Samantha recently posted this picture on FB from one of the YMCAs near her– it’s a cute veggie-bicycle graphic with an encouraging health message.
Now, I love vegetable-collaged images as much as the next person. Here’s another cute one:
Parenthetically, we should give due credit to the master of produce-collaged art, Giuseppe Archimboldo, whose famous Vertumnus is below:
But I come here not to praise vegetable art, but to crab about all this “more” talk. Yes, the good people of the YMCA mean well when they encourage us to do more of this and that. But we are always being told to do more of the things we are already doing.
I am moving some these days– not as much as I would like, but more than I did in the winter. And yes, I want to move even more. I’m trying, I’m trying!
As for living, I think I’m doing the same amount of that as I always have. “Living more” rubs me the wrong way, as if I’m not living enough now. Honestly, these days I’m doing absolutely as much living as I possibly can; trying to squeeze more living out of me is just going to make me start yelling. Hmmm, at least I will be doing “more” of something. This is starting to sound rather appealing.
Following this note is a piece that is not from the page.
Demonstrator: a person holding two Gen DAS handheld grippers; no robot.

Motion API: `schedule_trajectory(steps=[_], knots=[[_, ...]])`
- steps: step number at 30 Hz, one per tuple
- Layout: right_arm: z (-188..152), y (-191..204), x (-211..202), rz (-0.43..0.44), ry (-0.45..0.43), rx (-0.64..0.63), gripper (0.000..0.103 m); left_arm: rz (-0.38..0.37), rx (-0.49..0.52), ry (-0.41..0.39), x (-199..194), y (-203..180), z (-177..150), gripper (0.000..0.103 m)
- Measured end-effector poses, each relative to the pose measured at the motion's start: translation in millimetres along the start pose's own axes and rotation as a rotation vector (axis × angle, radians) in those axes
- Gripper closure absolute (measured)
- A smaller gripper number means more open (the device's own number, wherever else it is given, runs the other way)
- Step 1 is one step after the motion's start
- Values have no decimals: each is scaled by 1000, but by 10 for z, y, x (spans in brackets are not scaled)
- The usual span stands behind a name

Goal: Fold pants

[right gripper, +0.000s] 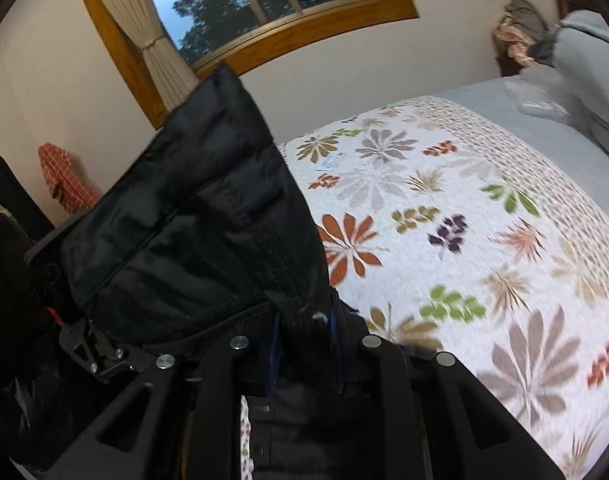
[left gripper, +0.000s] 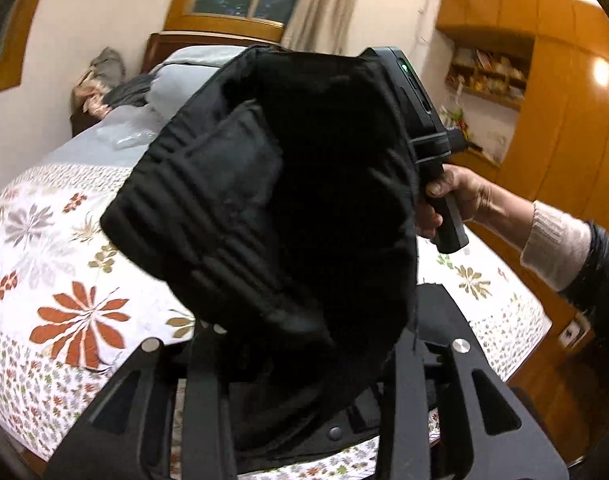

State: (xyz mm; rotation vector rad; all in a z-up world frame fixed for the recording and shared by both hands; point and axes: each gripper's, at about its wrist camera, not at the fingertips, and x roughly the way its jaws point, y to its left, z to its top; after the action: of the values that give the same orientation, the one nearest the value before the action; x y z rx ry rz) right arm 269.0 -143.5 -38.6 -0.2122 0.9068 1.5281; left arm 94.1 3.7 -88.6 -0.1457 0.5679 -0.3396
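Note:
The black quilted pants (left gripper: 288, 184) hang lifted above the bed and fill the middle of the left wrist view. Their lower end runs down between the fingers of my left gripper (left gripper: 304, 360), which is shut on the bunched cloth. The upper end goes to the right gripper's body (left gripper: 424, 128), held by a hand (left gripper: 460, 192); its fingertips are hidden behind the cloth. In the right wrist view the pants (right gripper: 192, 220) rise up and to the left from my right gripper (right gripper: 304, 344), whose blue pads (right gripper: 274, 352) pinch a fold of the fabric.
A floral quilt (right gripper: 464, 220) covers the bed below both grippers, with a small blue-white tag (right gripper: 330, 164) lying on it. Grey bedding (left gripper: 192, 68) and a clear plastic bag (left gripper: 124, 132) lie at the head end. A wooden wardrobe (left gripper: 564, 120) stands to the right.

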Motion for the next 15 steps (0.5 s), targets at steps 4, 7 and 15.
schedule_trajectory(steps=[4,7,15], knots=[[-343,-156,-242,-9,-37,61,82,2,61,24,228,-329,-1,68],[-584,-276,-402,-7,-70,101,82,2,108,26,352,-620,-79,66],[-1323,-530,-920,-33,-110,195,82,-37,196,40,781,-1325,-244,61]])
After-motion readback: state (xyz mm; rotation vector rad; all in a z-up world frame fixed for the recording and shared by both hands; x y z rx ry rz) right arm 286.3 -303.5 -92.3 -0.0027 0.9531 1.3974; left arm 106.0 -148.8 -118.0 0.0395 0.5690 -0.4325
But you might be thinking, hey Catherine, “more” is out and “less” is in. Didn’t you read or watch Marie Kondo? More causes stress, and less can bring joy.
It’s true– there are lots of folks out there rhapsodizing about the joys of less. But the stealth message they are sending is IF you do less of X, THEN you will get more of Y. Less isn’t good unless it’s tied to more in the end.
Even many of the mindfulness folks cannot keep their eyes off the prize– more productivity once you let go of [insert something here] and embrace [insert some other thing there]. Like the title of this blog post below:
The world (or rather, the world of self-help and self-improvement) can’t stand it when we just scale back and do less. Our doing less has to be in service of some payoff, like increased success through fake-o less-doing.
What’s my point here? My point is that I sometimes I just want less.
- less anxiety
- less work
- less self-judgment
- less time feeling cornered by life circumstances
- less sleeplessness
- less coping with the above through overeating, avoidance, etc.
- less shame about doing less when I want or need to
I’m not claiming that getting and doing less will create more of anything. Maybe it will, but we don’t always need it to. Sometimes we may just need it to be less. Period.
Readers– friends: what do you need or want less of? I’d like to know. I’m listening.